Joey looked up to the top of the building, the breeze lifting her hair, a wisp catching in the corner of her mouth. “You laid it out yourself. Van Sciver won’t deploy drones on U.S. soil. The president ordered him not to use choppers anymore. We can control some of the variables.”

“This is different,” Evan said.

“I’m not leaving you to this alone. And you only got a few more hours before those GPS chips break down in your stomach. You’d better eat something and throw a signal while you still can.” She reached into her jacket pocket, pulled out a Snickers bar, and wiggled it back and forth.

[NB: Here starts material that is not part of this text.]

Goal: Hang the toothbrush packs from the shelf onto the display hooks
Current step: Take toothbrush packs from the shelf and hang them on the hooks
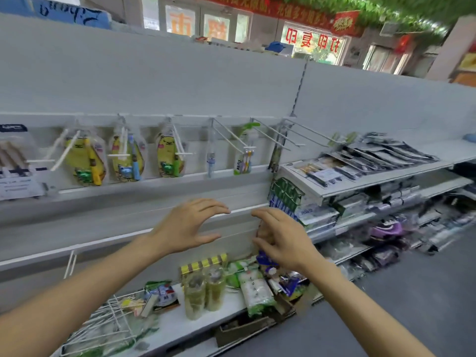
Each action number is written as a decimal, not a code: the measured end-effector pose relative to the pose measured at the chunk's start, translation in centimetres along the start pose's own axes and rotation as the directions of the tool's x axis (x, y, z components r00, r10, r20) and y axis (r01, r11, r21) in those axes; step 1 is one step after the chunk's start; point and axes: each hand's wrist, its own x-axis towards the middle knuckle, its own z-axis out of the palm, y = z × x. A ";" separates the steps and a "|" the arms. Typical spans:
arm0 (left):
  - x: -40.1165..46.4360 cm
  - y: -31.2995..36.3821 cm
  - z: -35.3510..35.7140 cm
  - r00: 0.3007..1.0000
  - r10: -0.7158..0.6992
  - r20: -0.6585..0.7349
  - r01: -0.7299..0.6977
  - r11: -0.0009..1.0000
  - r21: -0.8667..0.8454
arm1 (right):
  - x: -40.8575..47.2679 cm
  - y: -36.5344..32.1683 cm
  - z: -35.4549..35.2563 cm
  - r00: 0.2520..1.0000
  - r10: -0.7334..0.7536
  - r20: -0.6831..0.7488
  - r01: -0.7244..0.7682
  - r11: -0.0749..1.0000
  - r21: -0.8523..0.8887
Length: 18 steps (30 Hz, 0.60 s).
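Both hands are raised in front of a white shelf wall. The right hand (279, 239) pinches a clear toothbrush pack (264, 253) between thumb and curled fingers; the pack hangs down from the grip, its blue lower part showing just under the thumb, though blur hides its detail. The left hand (186, 226) is spread and holds nothing — fingers straight, thumb apart, just beside the right hand without touching it or the pack.

Above the hands runs a row of white display hooks (231, 136). Three yellow packs (85, 161) with coloured brushes hang at the left of the row, then a thin clear pack with a blue brush (210, 161), then a small pack of several brushes (244, 161) with a green top. The held pack is well below all of these.

Under the hands, the bottom shelf (180, 323) carries green and white packets (255, 289), two clear tubs (203, 292) and a white wire rack (108, 328) — the held pack hangs just over this clutter. Shelves of dark flat packs (381, 155) lie to the right.
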 end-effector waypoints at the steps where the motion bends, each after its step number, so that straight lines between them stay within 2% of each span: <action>1: 1.3 0.3 0.9 1.000 0.005 0.000 -0.005 1.000 -0.001 | -0.2 1.7 -0.2 1.000 0.015 -0.001 -0.015 1.000 -0.005; 13: 19.5 -0.2 13.5 0.998 0.054 -0.024 -0.057 0.993 -0.104 | 0.0 20.8 -1.5 0.981 0.196 0.010 -0.196 0.980 -0.043; 18: 26.8 0.0 18.3 0.996 0.074 0.040 -0.070 0.993 -0.099 | 0.4 28.1 -3.0 0.969 0.248 0.017 -0.246 0.966 -0.080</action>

He didn’t smile, but that didn’t seem to faze her.

“I’m not going anywhere,” she said. “So quit wasting time.”

“Joey. It’s too dangerous.”

“You’re right. Anywhere I go, he’ll find me. You know that. You know it in your gut. I will never be safe until he’s dead. And you know you need me to make this plan work.”

Evan studied her stubborn face. Then he came off the car and pointed at her, trying to keep the exasperation from his voice. “After this you’re out.”

“I’m out. Some other life.” Her smile held equal parts trepidation and excitement. “Ponytails and white picket fences.”

“The minute this operation goes live—”

“I’ll just sail out of here,” she said. “I’ll be fine.” She paused. “But you? I don’t see you getting out of this.”

He listened to the wind whistle through the I-beams overhead. Jack, paraphrasing the German field marshal and the Scottish poet, used to say, Even the best-laid plan can’t survive the first fired bullet. Evan had taken his measurements, charted his course, laid his plans. He had escape routes planned and off-the-books emergency medical support on standby. Despite all that he knew Joey was right, that this man-made valley could well prove to be his grave.

“Maybe not.” He placed a wire-thin saber radio in her hand; the bone phone would pick up her voice and allow her to listen directly through her jaw.

She said, “We could still get into that ugly-ass Town Car and just drive away.”

A wistful smile tugged at his lips. He shook his head.

The breeze blew across her face, and she swept her hair back. “He’s gonna come with everything he has. And he’s gonna kill you like he has everyone else. You think Jack would want this?”

“It’s not just about Jack anymore. It’s about everyone else who Van Sciver’s got in his sights.” His throat was dry. “It’s about you, Joey.”

He’d said it louder than he’d intended and with anger, though where the anger came from, he wasn’t sure.

Her eyes moistened. She looked away sharply.

For a time there was only the breeze.

Then she said, “Josephine.”

“I’m sorry?”

“My name. You wanted to know my full name.” Her eyes darted to his face and then away again. “There it is.”

Beyond the concrete rise, vehicles whipped by on the freeway, oblivious people leading ordinary lives, some charmed, some not. On this side of the wall, there was only Evan and a sixteen-year-old girl, trying their best to say good-bye.

Joey lifted the forgotten Snickers bar from her side and tossed it to him. She took a deep breath.

“Okay,” she said. “Let’s bring the thunder.”